_GOAL OF THE EXERCISE_: Find the string "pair" in the listing and report every line that has it.

_STUDY MATERIAL_:
▶

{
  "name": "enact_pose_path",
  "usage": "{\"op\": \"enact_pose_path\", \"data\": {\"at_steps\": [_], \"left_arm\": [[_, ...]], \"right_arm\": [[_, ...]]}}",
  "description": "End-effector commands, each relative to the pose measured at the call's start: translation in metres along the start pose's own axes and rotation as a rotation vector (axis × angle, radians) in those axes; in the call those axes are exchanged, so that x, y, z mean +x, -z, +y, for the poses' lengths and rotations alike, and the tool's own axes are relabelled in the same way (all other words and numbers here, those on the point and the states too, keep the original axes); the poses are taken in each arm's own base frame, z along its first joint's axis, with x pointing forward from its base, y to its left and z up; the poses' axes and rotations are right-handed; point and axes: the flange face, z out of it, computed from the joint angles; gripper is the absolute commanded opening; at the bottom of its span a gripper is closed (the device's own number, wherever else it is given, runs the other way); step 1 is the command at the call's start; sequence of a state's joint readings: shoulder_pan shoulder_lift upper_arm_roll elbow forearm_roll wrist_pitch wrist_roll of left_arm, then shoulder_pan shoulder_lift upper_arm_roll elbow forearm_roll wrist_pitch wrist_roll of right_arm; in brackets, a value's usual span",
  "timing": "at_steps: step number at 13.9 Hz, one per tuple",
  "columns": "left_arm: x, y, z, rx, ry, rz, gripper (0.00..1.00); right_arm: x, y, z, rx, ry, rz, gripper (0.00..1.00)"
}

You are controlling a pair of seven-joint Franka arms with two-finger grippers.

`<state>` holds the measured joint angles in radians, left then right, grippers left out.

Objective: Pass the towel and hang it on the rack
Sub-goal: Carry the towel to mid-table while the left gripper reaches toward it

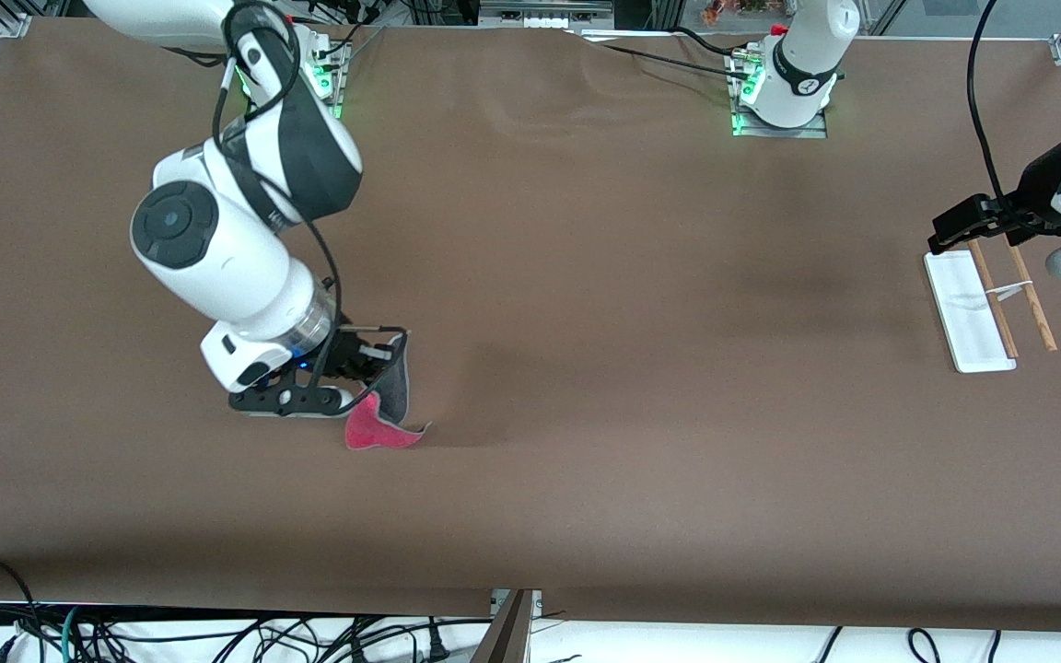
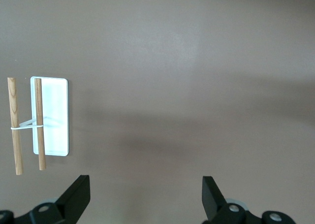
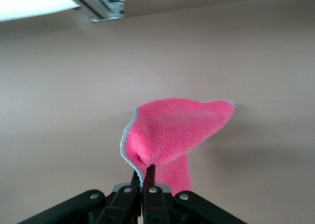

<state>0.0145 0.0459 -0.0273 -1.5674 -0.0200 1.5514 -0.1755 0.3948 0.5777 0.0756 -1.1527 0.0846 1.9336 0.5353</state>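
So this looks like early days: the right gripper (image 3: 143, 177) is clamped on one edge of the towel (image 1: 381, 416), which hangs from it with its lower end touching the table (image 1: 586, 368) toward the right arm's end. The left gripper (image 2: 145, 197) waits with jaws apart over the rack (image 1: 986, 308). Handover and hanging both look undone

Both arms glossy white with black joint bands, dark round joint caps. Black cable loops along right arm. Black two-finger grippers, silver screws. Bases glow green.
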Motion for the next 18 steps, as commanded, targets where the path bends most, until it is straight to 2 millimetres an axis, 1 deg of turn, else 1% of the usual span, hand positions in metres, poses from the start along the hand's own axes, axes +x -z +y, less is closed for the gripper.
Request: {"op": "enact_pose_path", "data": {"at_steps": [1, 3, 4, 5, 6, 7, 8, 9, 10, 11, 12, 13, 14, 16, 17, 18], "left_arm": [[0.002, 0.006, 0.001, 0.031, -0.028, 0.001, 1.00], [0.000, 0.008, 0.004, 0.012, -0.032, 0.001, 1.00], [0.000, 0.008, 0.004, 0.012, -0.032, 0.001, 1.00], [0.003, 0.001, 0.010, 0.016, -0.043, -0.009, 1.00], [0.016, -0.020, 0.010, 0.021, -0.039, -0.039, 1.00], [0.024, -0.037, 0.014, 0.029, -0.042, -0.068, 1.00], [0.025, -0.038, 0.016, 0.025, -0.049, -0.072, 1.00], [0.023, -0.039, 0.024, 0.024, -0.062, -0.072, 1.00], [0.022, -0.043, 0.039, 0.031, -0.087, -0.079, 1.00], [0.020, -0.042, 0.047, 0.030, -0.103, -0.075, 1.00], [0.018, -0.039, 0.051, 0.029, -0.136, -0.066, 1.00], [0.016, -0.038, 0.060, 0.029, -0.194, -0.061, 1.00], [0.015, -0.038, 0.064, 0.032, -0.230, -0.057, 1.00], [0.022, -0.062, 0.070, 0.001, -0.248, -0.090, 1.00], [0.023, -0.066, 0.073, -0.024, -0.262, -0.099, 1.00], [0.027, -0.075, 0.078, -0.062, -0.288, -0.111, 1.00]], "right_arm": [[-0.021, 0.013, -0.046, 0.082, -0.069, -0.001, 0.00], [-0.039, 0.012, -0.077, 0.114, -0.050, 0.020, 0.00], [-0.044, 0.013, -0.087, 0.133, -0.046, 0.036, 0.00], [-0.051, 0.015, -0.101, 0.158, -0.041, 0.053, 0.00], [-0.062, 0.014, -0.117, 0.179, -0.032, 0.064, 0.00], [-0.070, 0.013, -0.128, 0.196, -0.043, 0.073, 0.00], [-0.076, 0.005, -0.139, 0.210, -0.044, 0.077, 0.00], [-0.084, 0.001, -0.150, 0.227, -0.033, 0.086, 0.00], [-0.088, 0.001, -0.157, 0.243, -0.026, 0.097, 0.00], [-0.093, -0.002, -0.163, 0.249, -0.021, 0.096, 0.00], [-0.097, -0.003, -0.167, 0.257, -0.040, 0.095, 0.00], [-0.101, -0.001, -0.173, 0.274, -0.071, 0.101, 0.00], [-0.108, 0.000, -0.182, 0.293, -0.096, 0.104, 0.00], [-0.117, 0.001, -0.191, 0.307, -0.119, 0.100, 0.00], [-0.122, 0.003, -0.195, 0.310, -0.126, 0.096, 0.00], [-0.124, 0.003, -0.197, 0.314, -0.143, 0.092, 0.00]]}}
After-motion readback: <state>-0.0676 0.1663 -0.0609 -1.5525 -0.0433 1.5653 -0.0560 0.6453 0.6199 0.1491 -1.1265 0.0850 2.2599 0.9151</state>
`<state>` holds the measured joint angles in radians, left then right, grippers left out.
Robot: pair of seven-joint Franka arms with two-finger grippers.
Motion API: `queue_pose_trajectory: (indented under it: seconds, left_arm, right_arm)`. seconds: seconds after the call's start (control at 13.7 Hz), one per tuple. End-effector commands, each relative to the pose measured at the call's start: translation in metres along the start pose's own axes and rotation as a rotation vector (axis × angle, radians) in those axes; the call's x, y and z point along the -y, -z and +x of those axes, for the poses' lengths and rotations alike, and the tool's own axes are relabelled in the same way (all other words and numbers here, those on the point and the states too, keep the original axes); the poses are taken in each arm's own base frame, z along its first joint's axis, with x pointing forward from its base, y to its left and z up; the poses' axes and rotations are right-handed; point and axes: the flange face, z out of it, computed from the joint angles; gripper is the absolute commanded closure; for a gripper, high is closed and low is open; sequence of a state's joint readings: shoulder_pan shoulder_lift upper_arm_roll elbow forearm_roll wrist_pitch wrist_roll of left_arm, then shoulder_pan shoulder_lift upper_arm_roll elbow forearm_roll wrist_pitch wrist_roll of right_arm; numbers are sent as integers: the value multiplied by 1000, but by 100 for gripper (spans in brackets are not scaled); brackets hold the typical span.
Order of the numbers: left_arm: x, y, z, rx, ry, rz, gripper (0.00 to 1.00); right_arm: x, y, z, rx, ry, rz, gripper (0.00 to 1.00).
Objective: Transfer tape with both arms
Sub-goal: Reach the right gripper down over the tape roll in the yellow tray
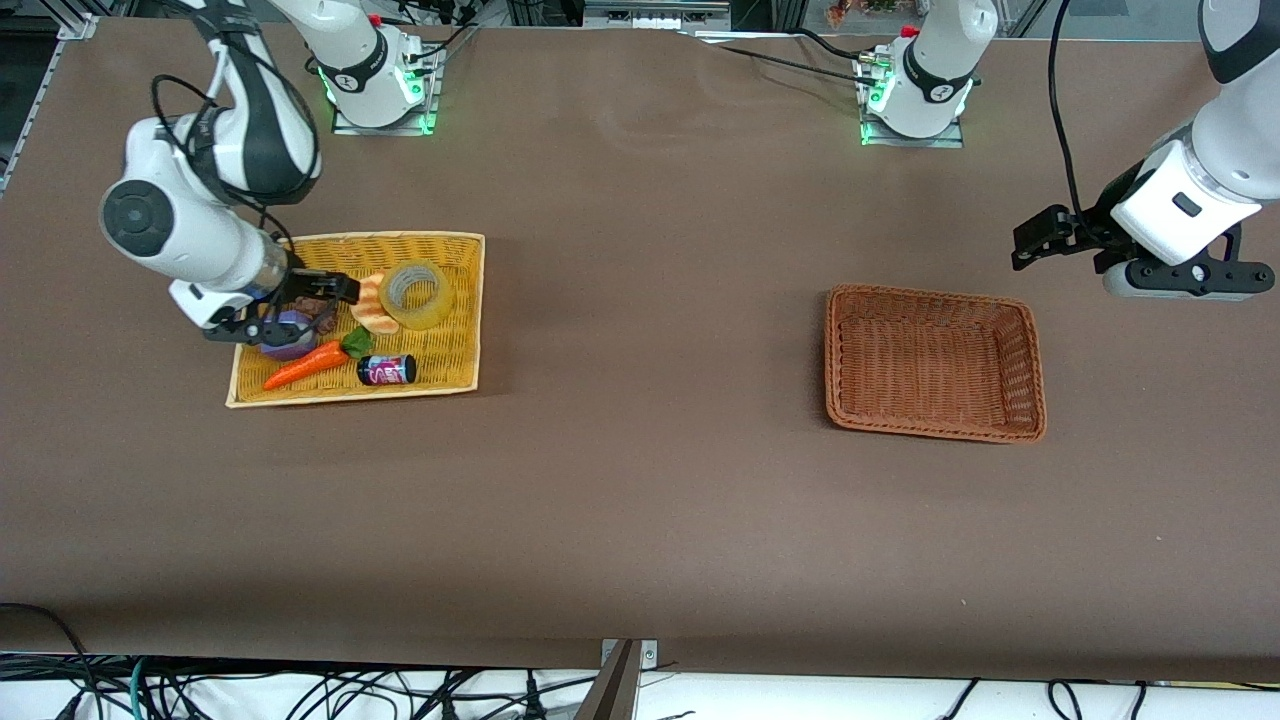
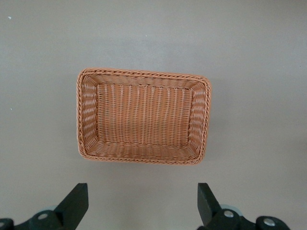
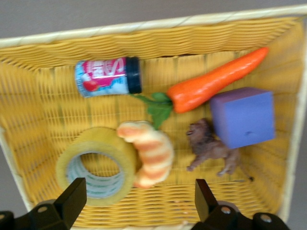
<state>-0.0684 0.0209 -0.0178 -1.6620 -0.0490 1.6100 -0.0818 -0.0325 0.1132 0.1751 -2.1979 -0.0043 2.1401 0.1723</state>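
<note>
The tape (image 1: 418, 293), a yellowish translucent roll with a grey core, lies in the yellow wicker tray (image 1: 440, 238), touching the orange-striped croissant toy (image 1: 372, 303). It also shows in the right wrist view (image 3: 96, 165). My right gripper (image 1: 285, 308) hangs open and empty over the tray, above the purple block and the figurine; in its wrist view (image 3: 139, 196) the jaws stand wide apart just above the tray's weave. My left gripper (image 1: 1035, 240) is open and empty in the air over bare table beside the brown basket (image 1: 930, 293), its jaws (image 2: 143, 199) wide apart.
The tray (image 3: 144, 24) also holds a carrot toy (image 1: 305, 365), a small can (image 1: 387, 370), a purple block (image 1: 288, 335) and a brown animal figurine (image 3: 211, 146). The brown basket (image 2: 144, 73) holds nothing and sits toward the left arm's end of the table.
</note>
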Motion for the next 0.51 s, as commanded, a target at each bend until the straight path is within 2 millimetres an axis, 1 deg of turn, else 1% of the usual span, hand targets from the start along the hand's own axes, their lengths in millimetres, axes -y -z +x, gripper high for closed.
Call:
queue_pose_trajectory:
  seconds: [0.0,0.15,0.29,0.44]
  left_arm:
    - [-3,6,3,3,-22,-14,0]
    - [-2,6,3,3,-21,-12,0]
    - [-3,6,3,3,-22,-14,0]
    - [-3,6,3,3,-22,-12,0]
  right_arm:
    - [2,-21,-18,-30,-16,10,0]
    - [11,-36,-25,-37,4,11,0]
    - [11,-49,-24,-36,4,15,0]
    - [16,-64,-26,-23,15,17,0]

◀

_TASK RESULT_:
You are controlling a pair of seven-joint Franka arms with two-finger grippers.
Robot: pair of seven-joint Franka arms with two-finger grippers.

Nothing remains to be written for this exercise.